Next, we checked for TF enrichment in cREs in each cell type to identify which TFs could mediate these promoter contacts (Fig. 2c). We compared the three stages of differentiation for enriched binding in the cREs compared to non-PIR OCRs. This approach generated a set of potentially relevant TFs involved in HN differentiation. We found 474 enriched TFs in ESCs, 122 in HPs, and 134 in HNs (Fig. 3c–e and Supplementary Data 2). While some TFs involved in DNA looping, such as MAZ and CTCF, were enriched in all three cell types, we also observed differences in expression of the top enriched TFs in each comparison such as ZBTB6, EBF2, EGR1, and ZIC/MYC family members (Supplementary Fig. 5).

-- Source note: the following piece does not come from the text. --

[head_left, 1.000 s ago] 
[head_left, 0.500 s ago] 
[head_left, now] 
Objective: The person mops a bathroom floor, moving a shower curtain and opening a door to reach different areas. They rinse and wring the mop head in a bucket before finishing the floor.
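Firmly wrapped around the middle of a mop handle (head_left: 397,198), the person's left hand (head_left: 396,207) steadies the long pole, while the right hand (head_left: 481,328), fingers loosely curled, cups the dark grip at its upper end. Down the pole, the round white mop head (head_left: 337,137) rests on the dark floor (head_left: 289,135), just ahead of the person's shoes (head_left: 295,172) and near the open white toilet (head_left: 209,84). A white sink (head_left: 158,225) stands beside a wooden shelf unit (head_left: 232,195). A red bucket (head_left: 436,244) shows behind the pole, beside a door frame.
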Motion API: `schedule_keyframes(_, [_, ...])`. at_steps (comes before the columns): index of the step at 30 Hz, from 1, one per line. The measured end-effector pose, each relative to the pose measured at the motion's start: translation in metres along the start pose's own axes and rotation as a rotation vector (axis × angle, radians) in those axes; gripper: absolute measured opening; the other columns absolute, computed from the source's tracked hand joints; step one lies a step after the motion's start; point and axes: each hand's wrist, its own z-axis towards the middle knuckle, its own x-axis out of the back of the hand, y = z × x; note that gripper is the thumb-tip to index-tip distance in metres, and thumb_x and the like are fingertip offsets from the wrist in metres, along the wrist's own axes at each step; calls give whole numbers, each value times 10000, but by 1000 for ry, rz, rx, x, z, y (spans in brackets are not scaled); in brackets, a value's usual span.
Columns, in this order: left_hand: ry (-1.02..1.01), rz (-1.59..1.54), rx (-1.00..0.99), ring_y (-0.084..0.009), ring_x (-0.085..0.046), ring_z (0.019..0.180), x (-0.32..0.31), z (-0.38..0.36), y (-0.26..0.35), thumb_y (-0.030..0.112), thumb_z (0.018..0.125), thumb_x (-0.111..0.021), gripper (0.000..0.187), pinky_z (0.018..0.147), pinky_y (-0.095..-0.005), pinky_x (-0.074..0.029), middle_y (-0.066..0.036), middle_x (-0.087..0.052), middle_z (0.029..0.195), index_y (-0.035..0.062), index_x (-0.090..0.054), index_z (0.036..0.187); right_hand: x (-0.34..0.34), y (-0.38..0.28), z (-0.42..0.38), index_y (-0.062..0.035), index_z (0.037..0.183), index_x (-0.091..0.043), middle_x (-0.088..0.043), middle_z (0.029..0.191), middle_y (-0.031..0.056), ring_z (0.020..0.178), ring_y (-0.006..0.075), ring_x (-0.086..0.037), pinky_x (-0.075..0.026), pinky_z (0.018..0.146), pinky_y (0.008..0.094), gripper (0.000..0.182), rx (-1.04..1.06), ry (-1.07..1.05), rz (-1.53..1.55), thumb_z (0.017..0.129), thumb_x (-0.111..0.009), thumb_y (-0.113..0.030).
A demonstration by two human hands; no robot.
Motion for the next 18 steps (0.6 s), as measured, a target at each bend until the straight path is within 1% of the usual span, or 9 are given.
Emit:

GWAS loci enriched in ESC-derived HN cREs

We hypothesized that cREs in our hypothalamic model are enriched for genetic variants associated with traits that are at least partly governed by the hypothalamus. We used Partitioned Linkage Disequilibrium Score Regression (LDSR)45 to identify significantly enriched traits for associated loci falling into ESC-derived hypothalamic cREs. We assembled GWAS summary statistics from several recent studies examining metabolic, circadian, neuropsychiatric, and puberty-relevant phenotypes, and tested whether cREs were enriched for GWAS loci in at least one stage of differentiation (Fig. 4a). We detected significantly enriched signals with BMI, adult height, age at menarche (AAM), major depressive disorder (MDD), bipolar disorder, several measures of sleep (Fig. 4a and Supplementary Data 3). The enrichment of GWAS loci for these hypothalamus-related traits in the cREs identified in the ESC-derived hypothalamic cell types highlights their utility as a model for gaining insight into the target effector genes and regulatory elements functionally related to these traits and diseases.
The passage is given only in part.